**WHAT THE TASK ASKS**: What you write should be an exact copy of the material, from its first line through the line containing "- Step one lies".

**RAW DATA**:
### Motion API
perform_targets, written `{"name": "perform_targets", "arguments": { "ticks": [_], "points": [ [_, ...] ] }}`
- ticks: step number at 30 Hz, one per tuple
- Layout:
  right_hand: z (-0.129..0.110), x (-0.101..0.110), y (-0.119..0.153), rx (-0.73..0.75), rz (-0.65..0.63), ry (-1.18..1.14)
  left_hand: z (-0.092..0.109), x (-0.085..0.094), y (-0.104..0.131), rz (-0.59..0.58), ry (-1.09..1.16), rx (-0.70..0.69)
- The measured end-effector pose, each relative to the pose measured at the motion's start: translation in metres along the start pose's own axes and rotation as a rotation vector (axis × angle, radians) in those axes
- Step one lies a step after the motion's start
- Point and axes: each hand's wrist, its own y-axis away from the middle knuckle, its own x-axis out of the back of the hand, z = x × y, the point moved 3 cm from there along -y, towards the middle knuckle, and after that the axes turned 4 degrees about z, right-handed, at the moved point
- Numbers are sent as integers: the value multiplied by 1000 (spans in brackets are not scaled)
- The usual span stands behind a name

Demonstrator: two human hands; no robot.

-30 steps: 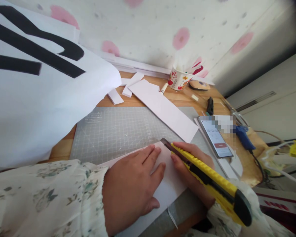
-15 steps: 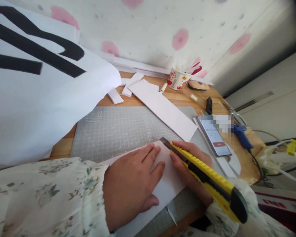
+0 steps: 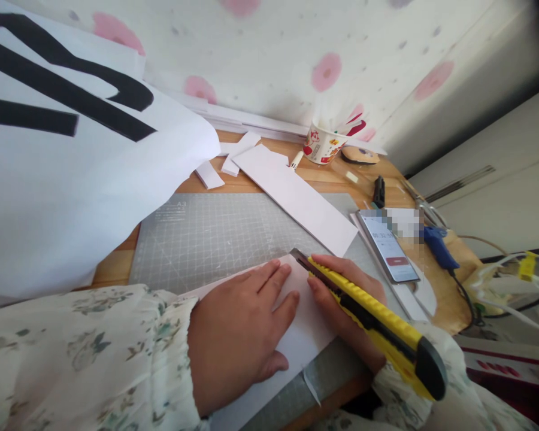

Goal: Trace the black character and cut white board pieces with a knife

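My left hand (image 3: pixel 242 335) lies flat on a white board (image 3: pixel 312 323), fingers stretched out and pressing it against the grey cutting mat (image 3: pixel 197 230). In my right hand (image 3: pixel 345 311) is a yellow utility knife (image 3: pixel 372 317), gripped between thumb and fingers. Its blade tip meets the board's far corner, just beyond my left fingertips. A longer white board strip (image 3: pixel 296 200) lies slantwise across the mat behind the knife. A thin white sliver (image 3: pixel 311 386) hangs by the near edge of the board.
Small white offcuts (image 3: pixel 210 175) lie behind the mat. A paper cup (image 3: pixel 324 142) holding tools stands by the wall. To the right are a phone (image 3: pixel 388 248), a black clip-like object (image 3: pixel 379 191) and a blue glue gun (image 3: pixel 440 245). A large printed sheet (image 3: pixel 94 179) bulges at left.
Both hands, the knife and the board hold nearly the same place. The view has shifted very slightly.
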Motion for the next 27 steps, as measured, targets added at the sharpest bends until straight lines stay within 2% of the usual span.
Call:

**FINAL ANSWER**:
### Motion API
perform_targets, written `{"name": "perform_targets", "arguments": { "ticks": [_], "points": [ [_, ...] ] }}`
- ticks: step number at 30 Hz, one per tuple
- Layout:
  right_hand: z (-0.129..0.110), x (-0.101..0.110), y (-0.119..0.153), rx (-0.73..0.75), rz (-0.65..0.63), ry (-1.18..1.14)
  left_hand: z (-0.092..0.109), x (-0.085..0.094), y (-0.104..0.131), rz (-0.59..0.58), ry (-1.09..1.16), rx (-0.70..0.69)
- The measured end-effector pose, each relative to the pose measured at the motion's start: translation in metres along the start pose's own axes and rotation as a rotation vector (axis × angle, radians) in those axes
- Step one lies a step after the motion's start

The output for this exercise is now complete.